By Sue Derwent, with photos by Roger de la Harpe
There’s a photo on the first page of chapter nine of ‘KwaZulu-Natal; Adventures in Culture and Nature’ that I’m still trying to get my head around. It’s a picture of a tiny (no, tiny) crocodile basking on a lily leaf that’s floating between the lily’s flower and its (the flower’s) reflection.
What gets me is the expression on the little guy’s face … man… Attitude!
And it is, I think, a pretty fine summary of that troublesome province.
There’s menace there, and immense tenderness. There’s violence, and incredible beauty. And this book is a fine introduction to some of those things – although without the nasty underbelly: this is, after all, a tourist memento, and who on holiday wants to know that everything isn’t just peachy?
‘KwaZulu-Natal; Adventures in Culture and Nature’ neatly packages the people, their creativity, their faiths (I skipped over that bit), their games, and their food and drink with the environment: the ocean, the nature reserves and the two magnificent world heritage sites that are the iSimangaliso Wetland Park, and the uKhahlamba-Drakensberg Park.
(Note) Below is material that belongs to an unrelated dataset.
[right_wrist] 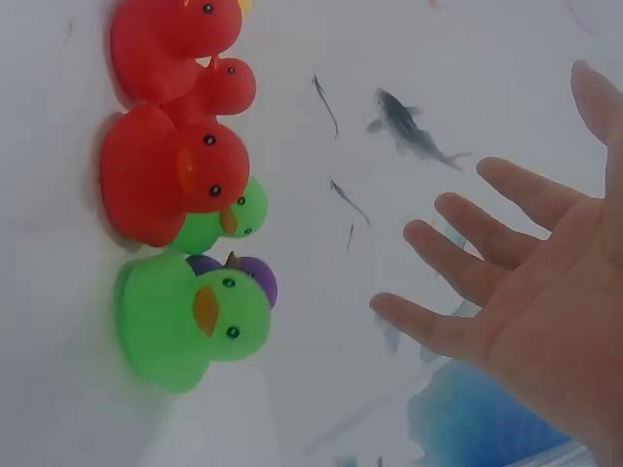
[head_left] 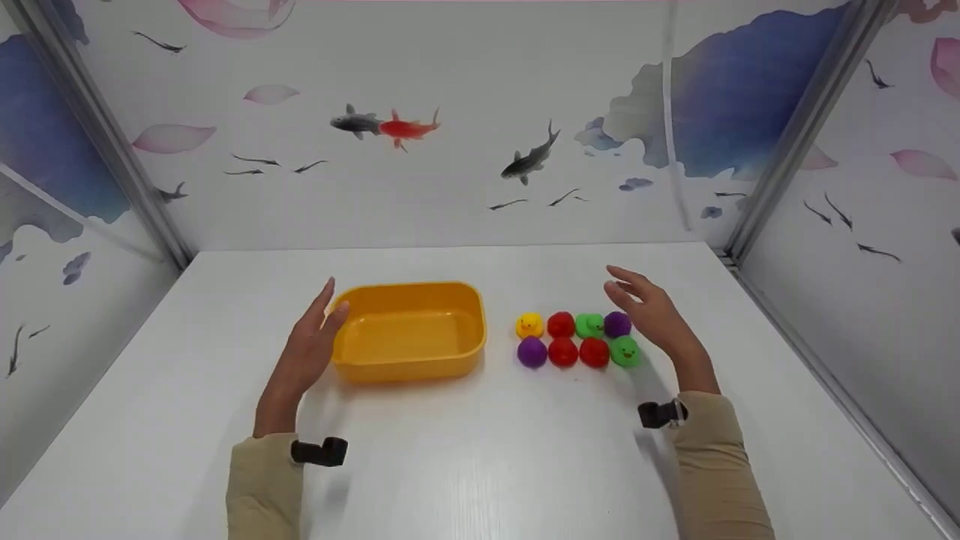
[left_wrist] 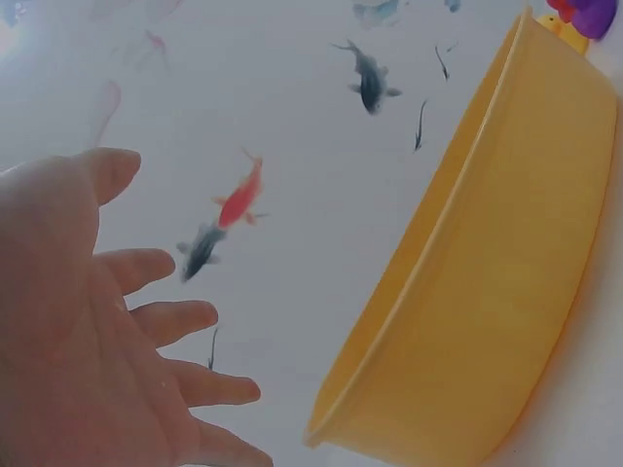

I did actually read the book, but I’m not sure that I remember any of the words, because I spent so much of my time lost in the photographs – the little crocodile, of course, being just one of them. And, even though this is no show-off, coffee table piece (it’s soft covered, 250 x 210 mm, and 144 pages in length), the photos really made me want to visit KwaZulu-Natal all over again.
And for that reason alone, it definitely belongs in your guest library.
Get it here (where it’s R 176.00 – although the publisher’s recommended price is R 220.00).
Martin Hatchuel.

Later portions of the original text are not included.